Na Curriculum, as segundas e as terças são os dias em que as empresas mais cadastram oportunidades. Mas, é na quarta-feira que as candidaturas acontecem. “O hábito de enviar currículo na segunda-feira mudou”, constatou a empresa.
De acordo com Andreza, da Monster, de maneira geral, uma vaga ou um processo de seleção fica visível aos usuários de 15 a 20 dias, facilitando a vida daqueles que acreditam que segunda-feira ainda é o melhor dia para se conseguir emprego.
Para Daniella, da Catho, concentrar a procura na segunda-feira tem riscos. "Ao enviar o currículo apenas às segundas-feiras, o profissional poderá perder oportunidades, uma vez que no decorrer da semana as empresas costumam cadastrar vagas no site", alerta. "Além disso, caso seja uma vaga com necessidade de fechamento imediato, os processos de triagem e seleção de currículos poderão ser finalizados antes mesmo da próxima segunda-feira".

Qualquer dia é dia

A consultora de RH da Catho aconselha os candidatos a ficarem atentos todos os dias. "Enviar o currículo no mesmo dia em que a vaga foi anunciada fará com que o candidato esteja entre os primeiros da lista de currículos que o recrutador irá receber, aumentando as chances de que ele seja lido". 
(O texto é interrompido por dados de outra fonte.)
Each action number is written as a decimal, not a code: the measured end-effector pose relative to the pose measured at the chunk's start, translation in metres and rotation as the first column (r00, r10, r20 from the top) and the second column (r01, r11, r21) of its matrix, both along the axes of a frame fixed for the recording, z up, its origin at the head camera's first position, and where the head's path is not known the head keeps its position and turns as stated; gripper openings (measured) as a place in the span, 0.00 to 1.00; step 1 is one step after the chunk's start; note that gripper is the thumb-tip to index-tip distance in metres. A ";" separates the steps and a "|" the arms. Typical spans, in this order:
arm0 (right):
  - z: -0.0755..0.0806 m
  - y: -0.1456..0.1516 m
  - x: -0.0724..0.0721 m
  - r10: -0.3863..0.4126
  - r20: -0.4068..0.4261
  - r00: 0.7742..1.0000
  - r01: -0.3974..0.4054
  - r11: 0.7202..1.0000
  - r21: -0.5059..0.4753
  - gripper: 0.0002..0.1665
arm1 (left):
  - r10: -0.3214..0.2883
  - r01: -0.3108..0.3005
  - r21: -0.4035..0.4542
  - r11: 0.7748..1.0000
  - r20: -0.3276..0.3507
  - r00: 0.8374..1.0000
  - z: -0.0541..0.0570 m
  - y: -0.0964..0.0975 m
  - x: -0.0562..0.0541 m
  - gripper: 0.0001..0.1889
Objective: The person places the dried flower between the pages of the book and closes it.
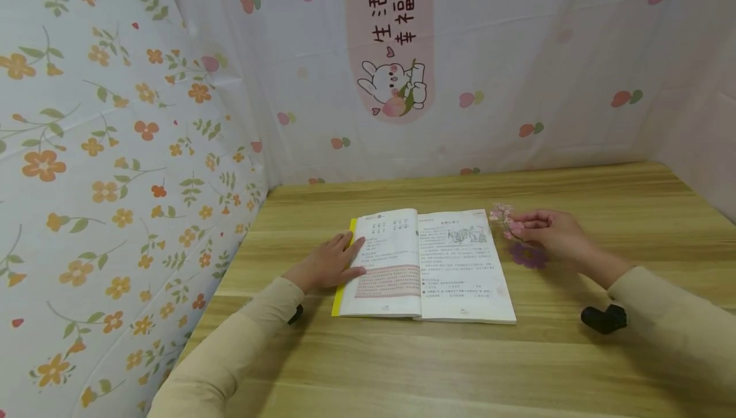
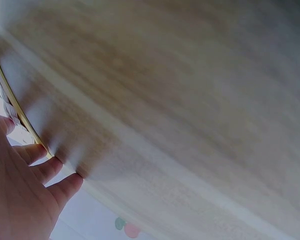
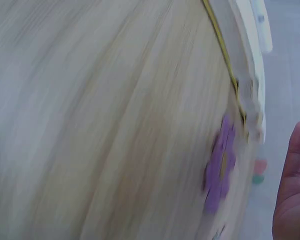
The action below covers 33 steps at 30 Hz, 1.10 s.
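Observation:
An open book (image 1: 460, 271) with printed pages and a yellow cover edge lies on the wooden table. My left hand (image 1: 329, 261) rests at its left edge, thumb over the page and the other fingers spread along the margin. In the left wrist view, the fingertips of that hand (image 2: 32, 185) reach the table beside the yellow edge. Right of the book, my right hand (image 1: 554, 236) pinches a pink blossom sprig (image 1: 503, 216) close to the page's upper right corner. A purple flower-shaped piece (image 1: 528, 255) lies on the table just below that hand.
The wooden table (image 1: 460, 367) reaches back to a white curtain (image 1: 517, 54) with fruit prints and a rabbit picture. A flower-printed curtain (image 1: 115, 149) hangs on the left. Near the right sleeve is a black wrist device (image 1: 602, 319).

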State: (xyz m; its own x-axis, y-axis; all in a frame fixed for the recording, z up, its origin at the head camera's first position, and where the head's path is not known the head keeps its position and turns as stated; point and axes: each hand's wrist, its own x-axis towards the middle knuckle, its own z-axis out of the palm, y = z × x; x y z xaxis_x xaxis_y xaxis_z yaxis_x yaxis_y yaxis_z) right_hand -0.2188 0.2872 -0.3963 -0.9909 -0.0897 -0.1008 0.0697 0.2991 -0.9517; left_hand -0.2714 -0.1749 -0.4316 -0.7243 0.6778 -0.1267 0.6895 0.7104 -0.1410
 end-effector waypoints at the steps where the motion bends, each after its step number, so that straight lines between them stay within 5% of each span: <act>1: 0.000 -0.005 -0.002 -0.001 -0.001 1.000 0.001 1.000 0.021 0.31 | 0.001 -0.001 0.001 1.000 0.002 1.000 0.000 0.000 0.000 0.40; 6: 0.000 -0.030 -0.007 -0.009 0.033 0.999 0.007 0.998 0.067 0.31 | 0.002 -0.002 0.009 1.000 0.012 1.000 0.001 0.000 0.000 0.40; 15: -0.005 -0.072 -0.011 -0.007 0.011 1.000 0.007 1.000 0.005 0.24 | -0.001 0.001 0.000 1.000 0.004 1.000 0.005 0.002 0.002 0.40; 33: -0.017 -0.119 -0.014 0.043 0.031 0.999 -0.045 0.998 0.047 0.16 | 0.060 -0.059 -0.021 0.998 0.041 0.997 0.004 0.003 0.002 0.41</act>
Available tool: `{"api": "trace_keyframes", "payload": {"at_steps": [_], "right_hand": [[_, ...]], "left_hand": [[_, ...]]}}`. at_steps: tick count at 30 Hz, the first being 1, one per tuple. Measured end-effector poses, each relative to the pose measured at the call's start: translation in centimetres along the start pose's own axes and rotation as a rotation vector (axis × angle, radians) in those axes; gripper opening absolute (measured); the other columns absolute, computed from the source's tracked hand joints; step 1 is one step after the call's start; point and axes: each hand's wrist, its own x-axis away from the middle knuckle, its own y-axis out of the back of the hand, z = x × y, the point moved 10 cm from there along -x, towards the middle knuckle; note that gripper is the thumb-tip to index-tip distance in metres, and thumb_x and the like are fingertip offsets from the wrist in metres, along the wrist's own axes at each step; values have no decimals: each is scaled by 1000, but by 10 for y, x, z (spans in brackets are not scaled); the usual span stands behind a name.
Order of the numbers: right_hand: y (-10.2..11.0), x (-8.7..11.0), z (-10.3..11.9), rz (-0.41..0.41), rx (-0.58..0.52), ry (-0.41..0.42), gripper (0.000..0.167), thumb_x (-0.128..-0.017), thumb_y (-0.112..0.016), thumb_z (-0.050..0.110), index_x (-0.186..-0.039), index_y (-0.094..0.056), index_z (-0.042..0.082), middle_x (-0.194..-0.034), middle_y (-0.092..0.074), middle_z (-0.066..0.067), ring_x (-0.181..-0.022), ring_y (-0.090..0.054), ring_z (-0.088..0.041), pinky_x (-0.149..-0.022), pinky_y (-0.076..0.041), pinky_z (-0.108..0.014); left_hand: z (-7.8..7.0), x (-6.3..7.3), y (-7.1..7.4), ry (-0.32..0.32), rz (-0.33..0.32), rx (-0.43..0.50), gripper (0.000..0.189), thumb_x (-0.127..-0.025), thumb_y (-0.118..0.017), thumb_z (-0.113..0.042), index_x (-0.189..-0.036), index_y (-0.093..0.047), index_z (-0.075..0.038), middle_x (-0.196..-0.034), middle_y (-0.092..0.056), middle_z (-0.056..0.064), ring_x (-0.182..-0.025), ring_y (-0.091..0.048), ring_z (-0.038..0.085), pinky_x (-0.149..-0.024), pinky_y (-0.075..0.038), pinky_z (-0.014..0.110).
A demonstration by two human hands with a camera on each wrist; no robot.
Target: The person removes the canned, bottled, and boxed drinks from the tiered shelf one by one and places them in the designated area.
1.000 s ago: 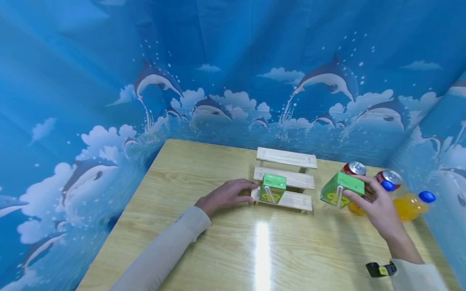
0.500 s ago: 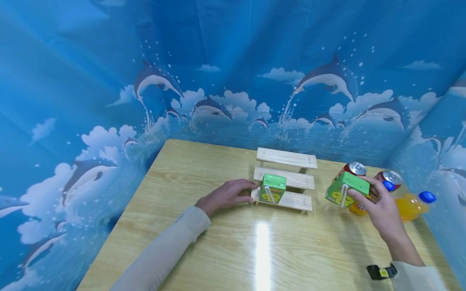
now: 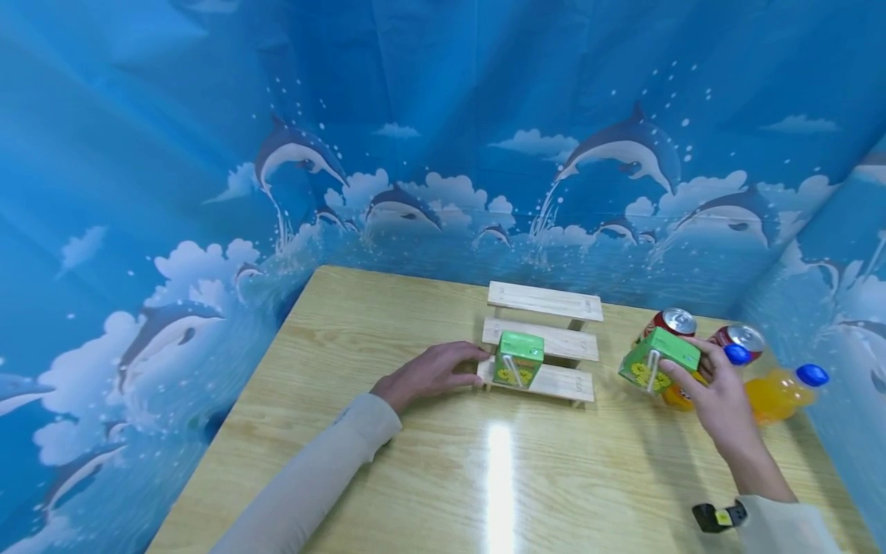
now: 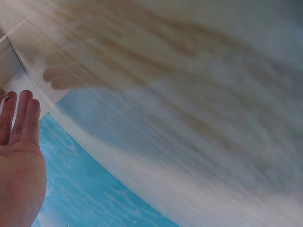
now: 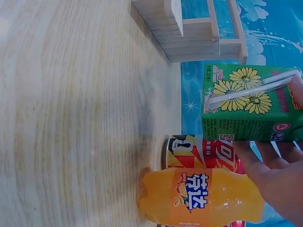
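A green drink carton [image 3: 659, 360] with yellow flowers and a straw on its side is held off the table by my right hand [image 3: 722, 404]. In the right wrist view, the thumb and fingers grip the top end of this carton [image 5: 251, 101]. My left hand [image 3: 434, 373] touches the left end of a three-step wooden stand [image 3: 564, 381]. Its fingers [image 4: 31, 120] look nearly straight in the left wrist view, and one meets a bit of wood. A second green carton [image 3: 519, 358] stands upright on the lowest step, beside my left fingertips.
Behind and beside my right hand stand two red cans [image 3: 674, 322] and orange drink bottles [image 3: 782, 392] with blue caps. One orange bottle [image 5: 203, 196] shows fully in the right wrist view. A blue dolphin curtain [image 3: 415, 138] borders the wooden table [image 3: 388, 485].
My right hand has shifted slightly to the right with the carton, then stayed nearly in place. The left hand and the stand have not moved.
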Motion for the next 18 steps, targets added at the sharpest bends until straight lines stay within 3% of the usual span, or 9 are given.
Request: {"api": "trace_keyframes", "payload": {"at_steps": [6, 12, 15, 18], "right_hand": [[-4, -3, -1, -1, -5, -18, 79, -109, -64, 48, -165, -33, 3, -165, -43, -32, -136, -52, -33, -79, -49, 1], [-10, -4, 0, -16, -21, -13, 80, -109, -65, 47, -165, -33, -1, -166, -42, -33, -134, -54, -28, -81, -48, 3], [-14, -5, -1, -13, -17, -35, 83, -109, -63, 51, -166, -31, -1, -169, -40, -32, -142, -50, -39, -81, -48, 2], [-16, -7, -4, -15, 8, -66, 87, -108, -62, 54, -168, -29, 0, -172, -36, -31, -151, -44, -50, -94, -57, -9]], "left_hand": [[0, 0, 0, -7, -6, -8, 58, -106, -72, -41, -159, -57, -21, -163, -58, -1, -151, -54, 18, -126, -48, 37], [-1, 1, 0, -14, -11, 2, 59, -106, -72, -41, -159, -57, -21, -162, -58, -1, -151, -54, 18, -126, -48, 37], [0, 1, 0, -15, -12, 1, 59, -106, -71, -42, -159, -57, -22, -162, -58, -1, -151, -54, 17, -126, -48, 37], [0, 1, 0, -14, -11, -2, 59, -106, -71, -43, -159, -56, -22, -163, -58, -2, -151, -54, 17, -127, -47, 37]]}}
É bom ficar de olho mesmo porque de acordo com estudo feito pela Catho, 22,3% das contratações são feitas pela internet, considerada o segundo maior meio de contratação utilizado pelos recrutadores. 
Independentemente do dia da semana, Andreza, da Monster, reforça que as oportunidades não têm dia certo para surgirem. E que o ideal mesmo é que os profissionais que buscam uma oportunidade mantenham o perfil e o currículo atualizados. Sempre.